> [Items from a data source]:
• • • • • • •

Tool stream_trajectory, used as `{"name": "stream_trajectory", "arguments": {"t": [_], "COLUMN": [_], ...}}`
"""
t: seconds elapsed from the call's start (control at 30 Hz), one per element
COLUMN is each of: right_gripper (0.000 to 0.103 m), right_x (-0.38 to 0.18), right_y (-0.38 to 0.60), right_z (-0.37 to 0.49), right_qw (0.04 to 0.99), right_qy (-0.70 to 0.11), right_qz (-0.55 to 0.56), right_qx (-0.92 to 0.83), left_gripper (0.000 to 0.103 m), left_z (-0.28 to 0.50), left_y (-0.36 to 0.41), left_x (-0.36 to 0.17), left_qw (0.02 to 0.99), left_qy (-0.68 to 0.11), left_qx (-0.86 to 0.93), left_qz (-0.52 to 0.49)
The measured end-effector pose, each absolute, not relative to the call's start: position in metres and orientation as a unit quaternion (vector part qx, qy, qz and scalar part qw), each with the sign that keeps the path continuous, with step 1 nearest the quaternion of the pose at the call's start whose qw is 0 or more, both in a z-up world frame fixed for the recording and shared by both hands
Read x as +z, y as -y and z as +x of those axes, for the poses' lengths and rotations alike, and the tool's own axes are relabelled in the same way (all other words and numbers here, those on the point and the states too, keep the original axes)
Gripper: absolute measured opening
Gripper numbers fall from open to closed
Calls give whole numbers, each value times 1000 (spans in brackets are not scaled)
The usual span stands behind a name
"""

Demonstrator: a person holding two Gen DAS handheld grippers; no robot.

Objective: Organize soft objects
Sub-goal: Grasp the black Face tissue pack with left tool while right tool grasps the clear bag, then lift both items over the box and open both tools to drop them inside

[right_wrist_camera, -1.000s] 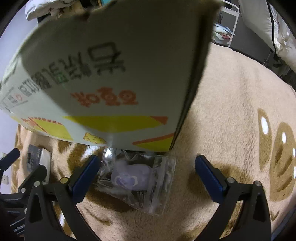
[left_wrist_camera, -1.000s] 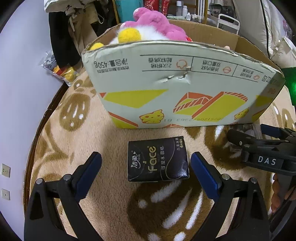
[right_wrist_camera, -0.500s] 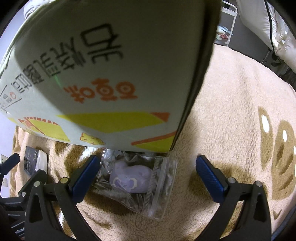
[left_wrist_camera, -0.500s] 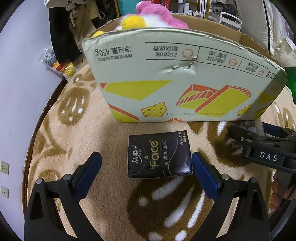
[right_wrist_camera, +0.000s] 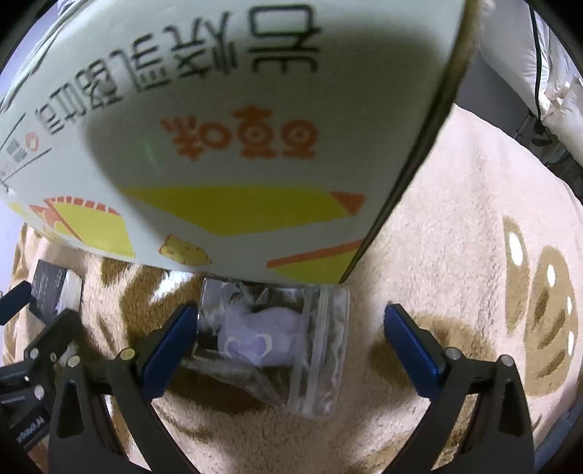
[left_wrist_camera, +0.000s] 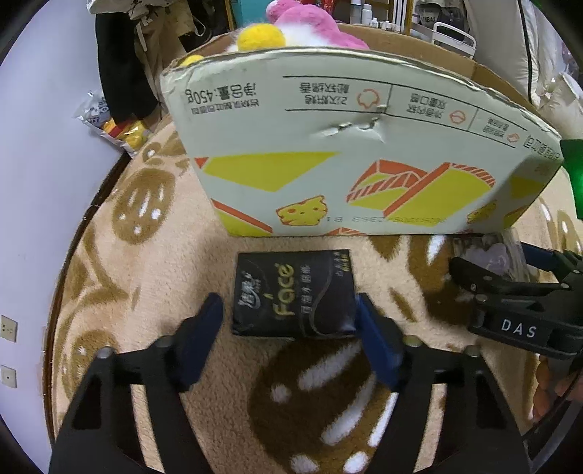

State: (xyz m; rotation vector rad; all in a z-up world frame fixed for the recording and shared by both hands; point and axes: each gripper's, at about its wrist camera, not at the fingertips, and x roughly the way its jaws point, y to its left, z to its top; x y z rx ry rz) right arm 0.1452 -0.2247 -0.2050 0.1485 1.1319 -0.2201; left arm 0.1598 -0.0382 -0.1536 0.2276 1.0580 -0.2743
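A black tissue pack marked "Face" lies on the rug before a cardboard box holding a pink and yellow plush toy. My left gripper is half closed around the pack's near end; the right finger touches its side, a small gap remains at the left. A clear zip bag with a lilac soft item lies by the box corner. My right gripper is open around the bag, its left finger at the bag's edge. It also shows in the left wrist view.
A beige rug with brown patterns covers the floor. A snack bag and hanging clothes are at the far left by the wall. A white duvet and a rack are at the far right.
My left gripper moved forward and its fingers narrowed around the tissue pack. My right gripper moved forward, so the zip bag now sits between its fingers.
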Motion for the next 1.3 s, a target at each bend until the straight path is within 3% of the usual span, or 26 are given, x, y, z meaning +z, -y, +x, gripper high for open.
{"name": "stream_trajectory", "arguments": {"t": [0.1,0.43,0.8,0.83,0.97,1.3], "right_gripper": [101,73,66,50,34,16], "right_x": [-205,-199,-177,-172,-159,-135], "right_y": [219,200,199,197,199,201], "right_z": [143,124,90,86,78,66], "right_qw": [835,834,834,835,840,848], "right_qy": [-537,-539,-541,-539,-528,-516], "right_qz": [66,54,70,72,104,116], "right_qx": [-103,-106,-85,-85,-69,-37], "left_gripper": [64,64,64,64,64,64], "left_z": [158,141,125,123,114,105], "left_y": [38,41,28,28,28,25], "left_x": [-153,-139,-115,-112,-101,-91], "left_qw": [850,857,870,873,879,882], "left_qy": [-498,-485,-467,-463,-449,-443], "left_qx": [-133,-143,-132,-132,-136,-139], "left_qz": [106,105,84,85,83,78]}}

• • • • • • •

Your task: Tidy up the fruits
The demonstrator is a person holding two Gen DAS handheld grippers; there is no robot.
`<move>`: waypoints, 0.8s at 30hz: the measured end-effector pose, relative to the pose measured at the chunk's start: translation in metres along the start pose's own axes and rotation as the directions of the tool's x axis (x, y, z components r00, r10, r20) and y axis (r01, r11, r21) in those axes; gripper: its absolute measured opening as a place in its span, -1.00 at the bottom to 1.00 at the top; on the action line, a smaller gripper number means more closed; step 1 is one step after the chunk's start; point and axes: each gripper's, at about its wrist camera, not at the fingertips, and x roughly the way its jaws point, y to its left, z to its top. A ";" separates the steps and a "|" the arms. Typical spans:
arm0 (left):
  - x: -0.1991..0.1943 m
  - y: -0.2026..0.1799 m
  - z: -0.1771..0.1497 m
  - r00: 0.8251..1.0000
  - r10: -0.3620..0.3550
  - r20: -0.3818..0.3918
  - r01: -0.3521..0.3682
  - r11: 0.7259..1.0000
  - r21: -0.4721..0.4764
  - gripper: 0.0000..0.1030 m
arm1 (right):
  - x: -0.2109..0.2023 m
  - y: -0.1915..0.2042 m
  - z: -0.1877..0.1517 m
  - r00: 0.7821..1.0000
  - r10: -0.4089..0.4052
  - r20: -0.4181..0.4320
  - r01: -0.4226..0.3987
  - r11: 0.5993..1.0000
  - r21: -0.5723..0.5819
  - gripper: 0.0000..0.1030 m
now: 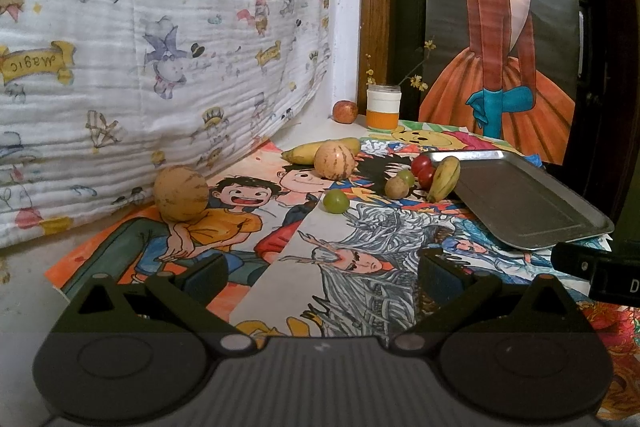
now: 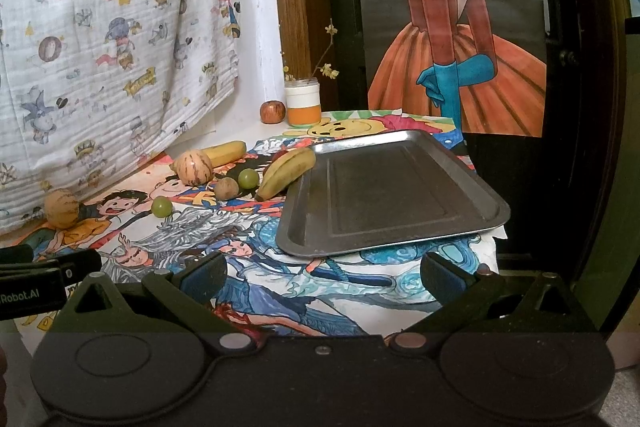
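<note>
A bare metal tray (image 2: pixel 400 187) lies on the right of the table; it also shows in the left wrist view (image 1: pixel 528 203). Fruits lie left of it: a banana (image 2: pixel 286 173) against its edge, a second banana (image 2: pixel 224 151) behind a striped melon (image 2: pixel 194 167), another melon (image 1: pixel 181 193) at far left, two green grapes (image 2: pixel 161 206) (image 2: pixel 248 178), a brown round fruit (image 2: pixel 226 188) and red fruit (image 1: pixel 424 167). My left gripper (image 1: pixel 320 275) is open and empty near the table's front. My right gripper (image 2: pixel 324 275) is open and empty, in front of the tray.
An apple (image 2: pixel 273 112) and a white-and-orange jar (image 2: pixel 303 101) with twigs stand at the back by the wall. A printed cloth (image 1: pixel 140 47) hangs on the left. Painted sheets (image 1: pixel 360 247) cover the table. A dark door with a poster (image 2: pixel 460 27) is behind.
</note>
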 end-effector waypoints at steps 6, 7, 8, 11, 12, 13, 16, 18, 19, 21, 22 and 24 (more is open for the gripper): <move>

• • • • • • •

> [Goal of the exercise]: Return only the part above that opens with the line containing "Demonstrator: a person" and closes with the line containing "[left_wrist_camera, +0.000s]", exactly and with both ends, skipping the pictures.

> [Result of the exercise]:
Demonstrator: a person holding two Gen DAS handheld grippers; no robot.

Objective: Organize soft objects
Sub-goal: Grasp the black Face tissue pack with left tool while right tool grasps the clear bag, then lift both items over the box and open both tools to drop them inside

[right_wrist_camera, -1.000s] 
[left_wrist_camera, -1.000s] 
[right_wrist_camera, -0.500s] 
[left_wrist_camera, -0.500s] 
[right_wrist_camera, +0.000s] 
[left_wrist_camera, +0.000s] 

Further output is not needed for this exercise.